Nothing outside the range is wanted. Repeat exactly the lines below from the one with "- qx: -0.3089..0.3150" through the one with "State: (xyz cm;".

[Start of Attachment]

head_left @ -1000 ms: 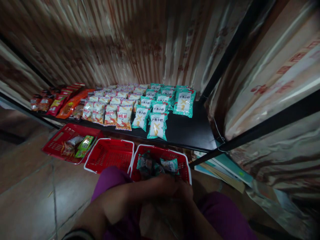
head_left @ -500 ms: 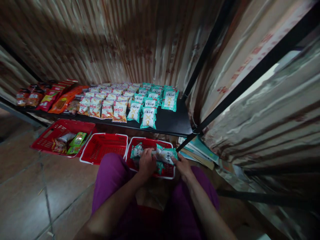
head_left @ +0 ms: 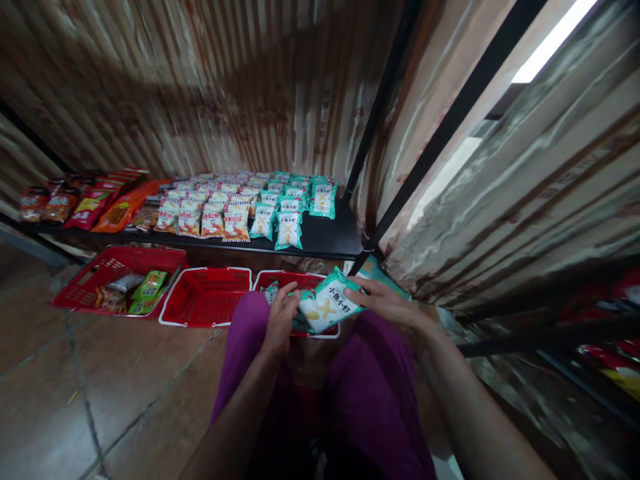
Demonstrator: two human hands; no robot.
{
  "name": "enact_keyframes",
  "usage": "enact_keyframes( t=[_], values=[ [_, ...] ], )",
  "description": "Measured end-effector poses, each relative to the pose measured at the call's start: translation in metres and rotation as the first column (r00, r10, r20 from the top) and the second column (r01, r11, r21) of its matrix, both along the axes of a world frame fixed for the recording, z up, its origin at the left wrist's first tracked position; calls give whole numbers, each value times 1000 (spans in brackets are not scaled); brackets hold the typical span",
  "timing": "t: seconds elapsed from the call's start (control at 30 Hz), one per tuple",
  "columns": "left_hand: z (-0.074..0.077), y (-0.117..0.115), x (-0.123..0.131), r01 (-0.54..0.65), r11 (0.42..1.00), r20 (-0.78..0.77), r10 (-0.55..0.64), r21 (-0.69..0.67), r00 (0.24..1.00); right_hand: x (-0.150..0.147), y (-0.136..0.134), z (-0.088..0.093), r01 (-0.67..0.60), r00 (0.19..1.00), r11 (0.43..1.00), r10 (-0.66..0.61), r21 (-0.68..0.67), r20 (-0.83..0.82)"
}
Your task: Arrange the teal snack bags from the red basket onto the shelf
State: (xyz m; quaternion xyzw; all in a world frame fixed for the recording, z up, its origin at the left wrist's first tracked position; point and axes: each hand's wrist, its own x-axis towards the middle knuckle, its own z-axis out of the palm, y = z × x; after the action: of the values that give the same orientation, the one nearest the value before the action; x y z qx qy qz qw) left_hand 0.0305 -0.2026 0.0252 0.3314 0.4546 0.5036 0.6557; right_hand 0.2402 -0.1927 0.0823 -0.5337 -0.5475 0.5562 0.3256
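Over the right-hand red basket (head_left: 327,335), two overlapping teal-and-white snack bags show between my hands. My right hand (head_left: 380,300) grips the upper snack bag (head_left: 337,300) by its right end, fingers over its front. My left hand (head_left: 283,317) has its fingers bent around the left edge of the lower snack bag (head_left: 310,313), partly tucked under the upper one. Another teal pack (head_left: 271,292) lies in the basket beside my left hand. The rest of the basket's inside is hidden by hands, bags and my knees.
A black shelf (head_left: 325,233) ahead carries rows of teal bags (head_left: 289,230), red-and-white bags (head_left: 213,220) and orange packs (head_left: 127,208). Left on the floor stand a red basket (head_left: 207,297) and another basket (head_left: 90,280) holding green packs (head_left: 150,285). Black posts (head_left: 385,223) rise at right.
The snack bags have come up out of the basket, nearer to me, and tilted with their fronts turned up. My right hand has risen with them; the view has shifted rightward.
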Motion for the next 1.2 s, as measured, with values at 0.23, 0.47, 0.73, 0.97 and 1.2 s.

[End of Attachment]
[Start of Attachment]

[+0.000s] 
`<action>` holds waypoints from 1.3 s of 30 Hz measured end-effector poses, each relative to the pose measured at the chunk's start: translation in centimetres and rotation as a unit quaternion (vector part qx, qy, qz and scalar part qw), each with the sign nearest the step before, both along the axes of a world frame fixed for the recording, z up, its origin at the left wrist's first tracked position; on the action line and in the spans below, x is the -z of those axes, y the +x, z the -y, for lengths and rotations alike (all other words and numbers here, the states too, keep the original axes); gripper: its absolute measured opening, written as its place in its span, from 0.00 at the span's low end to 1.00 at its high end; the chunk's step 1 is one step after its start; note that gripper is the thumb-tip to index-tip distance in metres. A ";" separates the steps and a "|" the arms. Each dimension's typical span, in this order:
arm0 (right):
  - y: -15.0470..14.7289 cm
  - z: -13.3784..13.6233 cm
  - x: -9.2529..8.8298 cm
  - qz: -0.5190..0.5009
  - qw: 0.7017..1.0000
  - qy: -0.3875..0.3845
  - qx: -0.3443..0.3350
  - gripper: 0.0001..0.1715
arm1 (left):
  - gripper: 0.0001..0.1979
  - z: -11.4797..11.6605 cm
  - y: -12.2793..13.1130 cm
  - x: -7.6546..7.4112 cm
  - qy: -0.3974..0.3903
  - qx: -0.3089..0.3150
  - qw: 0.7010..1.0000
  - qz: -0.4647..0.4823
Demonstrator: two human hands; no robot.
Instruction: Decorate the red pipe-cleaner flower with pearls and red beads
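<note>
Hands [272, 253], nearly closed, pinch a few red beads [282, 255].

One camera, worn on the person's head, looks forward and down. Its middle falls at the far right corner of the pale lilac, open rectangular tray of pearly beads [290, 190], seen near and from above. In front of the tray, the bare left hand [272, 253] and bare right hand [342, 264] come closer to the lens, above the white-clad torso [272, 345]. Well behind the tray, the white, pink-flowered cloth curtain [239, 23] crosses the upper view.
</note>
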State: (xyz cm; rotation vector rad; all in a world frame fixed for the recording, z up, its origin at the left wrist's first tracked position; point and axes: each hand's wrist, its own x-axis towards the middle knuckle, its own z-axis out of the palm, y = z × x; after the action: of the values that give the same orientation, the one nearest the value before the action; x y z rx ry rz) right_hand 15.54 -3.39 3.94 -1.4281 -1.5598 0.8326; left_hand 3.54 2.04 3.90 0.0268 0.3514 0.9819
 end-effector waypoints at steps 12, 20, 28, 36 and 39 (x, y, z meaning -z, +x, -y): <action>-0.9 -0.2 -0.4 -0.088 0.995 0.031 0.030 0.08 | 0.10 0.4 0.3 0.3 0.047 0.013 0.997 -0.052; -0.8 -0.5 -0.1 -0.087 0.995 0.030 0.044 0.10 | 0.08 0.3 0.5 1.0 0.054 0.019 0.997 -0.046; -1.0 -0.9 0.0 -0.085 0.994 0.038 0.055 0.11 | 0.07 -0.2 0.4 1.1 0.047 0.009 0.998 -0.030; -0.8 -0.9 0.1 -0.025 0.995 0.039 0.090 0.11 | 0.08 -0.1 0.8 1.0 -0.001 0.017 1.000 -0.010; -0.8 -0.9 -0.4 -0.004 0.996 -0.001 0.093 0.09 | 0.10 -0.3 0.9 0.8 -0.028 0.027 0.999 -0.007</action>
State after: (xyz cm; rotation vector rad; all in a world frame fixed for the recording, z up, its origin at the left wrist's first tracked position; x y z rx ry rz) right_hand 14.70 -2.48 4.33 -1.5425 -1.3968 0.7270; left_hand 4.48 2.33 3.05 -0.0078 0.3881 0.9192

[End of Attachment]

▶ [Result of the task]
  - qx: -0.3089..0.3150
  - qw: 0.7010..1.0000
  - qz: -0.4647..0.4823
Demonstrator: two human hands; no robot.
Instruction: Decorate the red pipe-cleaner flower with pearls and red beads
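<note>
Hands [272, 253], nearly closed, pinch a few red beads [282, 255].

One camera, worn on the person's head, looks forward and down. Its middle falls at the far right corner of the pale lilac, open rectangular tray of pearly beads [290, 190], seen near and from above. In front of the tray, the bare left hand [272, 253] and bare right hand [342, 264] come closer to the lens, above the white-clad torso [272, 345]. Well behind the tray, the white, pink-flowered cloth curtain [239, 23] crosses the upper view.
</note>
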State: (xyz cm; rotation vector rad; all in a world frame fixed for the recording, z up, its origin at the left wrist's first tracked position; point and axes: each hand's wrist, its own x-axis towards the middle knuckle, its own z-axis out of the palm, y = z × x; after the action: of the values that give the same orientation, the one nearest the value before the action; x y z rx ry rz) right_hand 15.54 -3.39 3.94 -1.4281 -1.5598 0.8326; left_hand 3.54 2.04 3.90 0.0268 0.3514 0.9819

This answer requires no further additions.